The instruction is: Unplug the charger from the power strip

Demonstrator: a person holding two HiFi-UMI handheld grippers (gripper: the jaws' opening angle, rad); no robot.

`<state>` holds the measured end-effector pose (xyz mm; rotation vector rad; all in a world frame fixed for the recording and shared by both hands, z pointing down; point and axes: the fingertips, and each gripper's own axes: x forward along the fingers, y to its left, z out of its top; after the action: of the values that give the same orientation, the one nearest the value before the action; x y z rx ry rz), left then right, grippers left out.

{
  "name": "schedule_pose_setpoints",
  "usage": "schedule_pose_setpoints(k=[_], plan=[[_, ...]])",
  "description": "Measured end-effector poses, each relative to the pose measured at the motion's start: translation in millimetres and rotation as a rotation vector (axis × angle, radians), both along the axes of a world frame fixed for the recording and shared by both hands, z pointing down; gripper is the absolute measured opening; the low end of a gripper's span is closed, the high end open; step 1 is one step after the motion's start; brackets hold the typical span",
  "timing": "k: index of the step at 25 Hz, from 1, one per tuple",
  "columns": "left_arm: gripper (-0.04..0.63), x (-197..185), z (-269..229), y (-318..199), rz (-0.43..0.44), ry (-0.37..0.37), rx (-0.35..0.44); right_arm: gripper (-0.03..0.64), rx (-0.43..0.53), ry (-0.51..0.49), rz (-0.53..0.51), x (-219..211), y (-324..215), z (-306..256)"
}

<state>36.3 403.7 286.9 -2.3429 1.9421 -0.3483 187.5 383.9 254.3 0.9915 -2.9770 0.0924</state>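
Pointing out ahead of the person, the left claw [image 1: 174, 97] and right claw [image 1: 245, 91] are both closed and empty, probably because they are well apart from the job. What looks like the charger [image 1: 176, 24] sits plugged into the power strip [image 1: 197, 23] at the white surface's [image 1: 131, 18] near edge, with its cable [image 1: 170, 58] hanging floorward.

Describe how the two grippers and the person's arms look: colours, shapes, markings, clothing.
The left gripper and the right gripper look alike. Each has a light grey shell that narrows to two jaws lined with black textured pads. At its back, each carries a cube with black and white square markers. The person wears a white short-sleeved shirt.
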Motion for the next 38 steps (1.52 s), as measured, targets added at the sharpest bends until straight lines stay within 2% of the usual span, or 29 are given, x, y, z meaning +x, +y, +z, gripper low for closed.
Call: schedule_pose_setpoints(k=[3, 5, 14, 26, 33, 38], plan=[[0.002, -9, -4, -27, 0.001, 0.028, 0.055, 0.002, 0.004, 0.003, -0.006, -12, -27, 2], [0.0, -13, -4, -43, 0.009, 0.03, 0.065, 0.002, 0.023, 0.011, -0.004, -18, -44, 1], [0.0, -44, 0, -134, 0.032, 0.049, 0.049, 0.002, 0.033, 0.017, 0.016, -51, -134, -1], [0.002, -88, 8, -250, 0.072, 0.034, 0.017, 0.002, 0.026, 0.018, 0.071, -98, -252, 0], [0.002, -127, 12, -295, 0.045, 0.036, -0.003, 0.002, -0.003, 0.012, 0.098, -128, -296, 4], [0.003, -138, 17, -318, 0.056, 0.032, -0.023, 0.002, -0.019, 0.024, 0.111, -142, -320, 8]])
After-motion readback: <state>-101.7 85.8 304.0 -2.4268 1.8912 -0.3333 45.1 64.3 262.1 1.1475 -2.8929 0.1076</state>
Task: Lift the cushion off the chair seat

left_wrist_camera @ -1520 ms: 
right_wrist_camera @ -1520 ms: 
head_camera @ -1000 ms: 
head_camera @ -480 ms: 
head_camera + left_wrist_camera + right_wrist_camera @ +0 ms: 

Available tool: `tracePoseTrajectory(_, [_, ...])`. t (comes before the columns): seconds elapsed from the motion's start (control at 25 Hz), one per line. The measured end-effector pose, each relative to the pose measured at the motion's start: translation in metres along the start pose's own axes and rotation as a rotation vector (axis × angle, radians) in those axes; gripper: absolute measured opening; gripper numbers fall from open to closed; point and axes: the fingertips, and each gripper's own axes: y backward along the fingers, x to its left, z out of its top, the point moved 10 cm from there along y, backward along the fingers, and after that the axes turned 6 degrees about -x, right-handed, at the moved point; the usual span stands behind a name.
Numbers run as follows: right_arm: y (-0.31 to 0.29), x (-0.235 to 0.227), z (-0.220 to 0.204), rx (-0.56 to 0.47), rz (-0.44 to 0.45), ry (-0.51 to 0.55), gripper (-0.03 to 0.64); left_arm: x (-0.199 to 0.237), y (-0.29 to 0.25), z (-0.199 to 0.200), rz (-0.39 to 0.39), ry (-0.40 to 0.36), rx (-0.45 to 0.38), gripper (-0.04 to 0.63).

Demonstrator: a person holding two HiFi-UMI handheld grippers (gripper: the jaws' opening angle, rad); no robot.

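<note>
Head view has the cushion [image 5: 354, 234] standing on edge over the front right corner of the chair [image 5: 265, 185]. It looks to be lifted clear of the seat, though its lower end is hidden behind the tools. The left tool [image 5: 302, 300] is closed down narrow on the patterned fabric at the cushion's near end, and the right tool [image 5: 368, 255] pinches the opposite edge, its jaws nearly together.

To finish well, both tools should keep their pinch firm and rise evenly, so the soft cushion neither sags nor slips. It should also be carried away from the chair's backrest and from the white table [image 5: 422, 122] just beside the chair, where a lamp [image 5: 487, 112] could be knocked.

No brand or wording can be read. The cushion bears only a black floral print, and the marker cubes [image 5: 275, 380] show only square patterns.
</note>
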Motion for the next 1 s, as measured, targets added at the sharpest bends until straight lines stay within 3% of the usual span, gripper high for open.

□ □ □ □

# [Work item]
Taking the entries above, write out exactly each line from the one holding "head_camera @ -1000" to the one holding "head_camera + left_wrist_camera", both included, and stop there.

# [Result for this exercise]
head_camera @ -1000 ms: 
head_camera @ -480 ms: 
head_camera + left_wrist_camera + right_wrist_camera @ +0 ms: 

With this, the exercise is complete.